Promotoria de Defesa da Pessoa Idosa estabelece prazo de 60 dias para que o Hotel Residência Benevides corrija 14 irregularidades graves, incluindo infiltrações e uso de psicotrópicos sem prescrição

O Ministério Público de Pernambuco (MPPE), por meio das 30ª e 46ª Promotorias de Justiça de Defesa da Cidadania da Capital, emitiu a Recomendação nº 02014.000.747/2024 à Instituição de Longa Permanência para Idosos (ILPI) Hotel Residência Benevides. O documento, assinado pela promotora Luciana Maciel Dantas Figueiredo e publicado no Diário Oficial de 13 de maio de 2026, detalha um cenário de negligência estrutural e sanitária.

A recomendação é fruto de uma fiscalização realizada pela equipe técnica do MPPE em 5 de maio de 2026, que encontrou falhas que comprometem a dignidade e a segurança dos residentes.

Irregularidades Sanitárias e Estruturais

A fiscalização descreveu um ambiente em condições inadequadas de habitabilidade. Entre os pontos mais alarmantes citados no texto oficial estão:

  • Higiene Precária: Quartos com forte odor de urina e falta de limpeza adequada.
  • Danos Estruturais: Presença de infiltrações em paredes, tetos e dormitórios, além da existência de dois quartos sem portas, violando a privacidade dos idosos.
  • Inexistência de Licenças: O estabelecimento funciona sem Alvará de Funcionamento e sem Alvará da Vigilância Sanitária.
  • Segurança: Dormitórios sem campainhas de chamada, impedindo que o idoso solicite ajuda em emergências.

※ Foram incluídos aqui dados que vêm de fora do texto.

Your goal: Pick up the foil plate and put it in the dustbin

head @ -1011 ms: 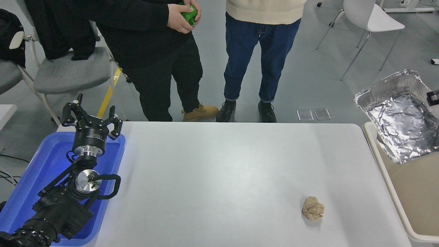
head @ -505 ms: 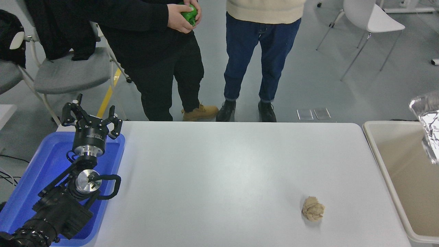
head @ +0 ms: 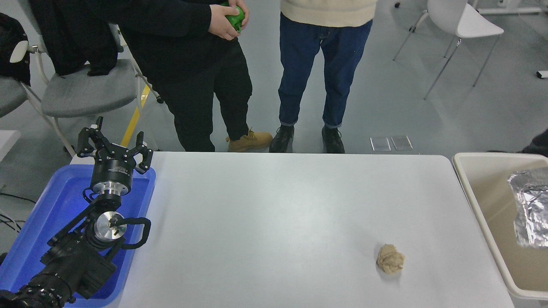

Falhas na Assistência à Saúde e Técnica

Além dos problemas físicos, a Promotoria identificou omissões graves no cuidado técnico e médico:

  • Medicação Controlada: Uso de psicotrópicos por diversos residentes sem a existência de prescrições médicas assinadas nos prontuários.
  • Desatualização Médica: Prontuários com evoluções atrasadas e ausência de um Plano de Atendimento Individualizado.
  • Alimentação: Cardápios sem a assinatura técnica de uma nutricionista.
  • Capacitação: Profissionais sem treinamento na área de envelhecimento nos últimos seis meses e ausência de estudo social para admissão de novos residentes.

Prazos e Medidas Judiciais

O MPPE estabeleceu um prazo de 60 dias para que a direção do Hotel Residência Benevides adote todas as providências necessárias para sanar as 14 irregularidades listadas.

EtapaAção Determinada
RespostaO dirigente deve informar se aceita os termos e enviar cronograma de obras/ajustes.
FiscalizaçãoCópia enviada à Vigilância Sanitária do Recife e aos Conselhos Municipal (COMDIR) e Estadual (CEDPI/PE).
SançãoO descumprimento poderá acarretar em ações civis públicas, multas ou interdição judicial da unidade.

A promotora Luciana Maciel Dantas Figueiredo fundamentou a ação no Estatuto da Pessoa Idosa e na Constituição Federal, reforçando que o Estado e as instituições têm o dever de garantir a dignidade e o bem-estar da população idosa.